The holiday season is all about celebrating, togetherness, and indulging—but doing so in moderation. We’re heading into the holiday months starting with Halloween through New Year’s. That’s nearly twelve weeks of parties full of hors d’oeuvres, treats, and alcohol. Those calories add up fast, and it’s not always so easy to burn them off again.
1 – Health Goals
Plan your weekly food intake and allow some treats into that plan. Create a tradeoff: for example, allow yourself two cookies at every holiday party but avoid the alcohol. Focus on specific attainable goals and follow through rather than a potentially harmful mindset of dropping two sizes by Valentine’s Day.
2 – Routine
Create and stick to a regular routine of exercise and sleep as part of your health goals. Getting enough sleep has also been associated with less weight gain. Practice good sleep hygiene, like turning off electronics in the bedroom and avoiding bingeing at night. It can be tempting to cozy up and hibernate the entire time you are off from work during the holidays, and, but stick to your routines as mentioned in No. 1, and continue to exercise every day. Making exercise a daily habit won’t even feel like a chore any longer, but rather a built-in part of your day. Wearable fitness trackers are a great way to get motivated.
3 – Alcohol
So many choices: wassail, martinis, wine, rumchata, spiked eggnog … they all sound delicious, but they have little to no nutritional value and contribute to excess weight gain. Instead, try having a club soda with a lime twist to help cut calories and remain well hydrated.
4 – Portion Control
Eat a small, healthy meal before party time to help you from unconsciously snacking all night. Something full of fiber or protein are solid options that will keep you fuller for longer and help maintain a healthy weight because high protein diets are associated with greater satiety. Great options include: roasted chicken or turkey, hummus with vegetables, quinoa, lentils, or beans.
5 – Careful Indulgence
Allow yourself a small portion of something you’re craving can prevent overindulging later. But if you find you’re still craving a few more bites of your favorites, daydreaming about pleasant activities or distracting yourself with just about any activity can reduce the intensity of food cravings.

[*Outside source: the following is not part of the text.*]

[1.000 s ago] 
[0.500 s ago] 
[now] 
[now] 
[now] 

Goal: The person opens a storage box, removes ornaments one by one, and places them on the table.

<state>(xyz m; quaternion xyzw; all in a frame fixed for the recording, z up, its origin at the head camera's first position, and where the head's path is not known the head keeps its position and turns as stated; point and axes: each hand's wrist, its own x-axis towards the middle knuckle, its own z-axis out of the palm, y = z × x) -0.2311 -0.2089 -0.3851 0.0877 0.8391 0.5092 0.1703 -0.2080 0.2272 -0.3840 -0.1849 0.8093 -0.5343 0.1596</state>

Choose the smaller salad plate instead of a tray-like one f you want to try out the scintillating mac and cheese or other rich holiday dish. Using smaller plates can actually make us feel fuller with less food, because the brain associates a big white space on the plate with less food.
6 – Don’t Stress
Trying not to overstress during the holidays can feel like exercise on its own. Unfortunately, a lot of stress can trigger increased eating and cravings, especially for sugary carbohydrates. Try to avoid emotional eating. Instead, nix the stress and allow yourself to be more present in your daily life through yoga, deep breathing, massage therapy, and meditation. Stay focused during the holidays and stick to your daily routines so that you don’t lose track of your health goals.
7 – Positive Outlook
Do what you can to remain positive. Just get back on track the next day if a bad one comes along. Don’t punish yourself for indulging or demonize certain foods or punish yourself for indulgences. Remind yourself that you can control your eating by making healthy choices and that you’re proud of achieving your goals for the day. This can reframe your relationship with food—positive expectations are associated with weight loss. While it may feel silly at times, try telling yourself at least one positive affirmation per day. A healthy mind leads to other healthy habits.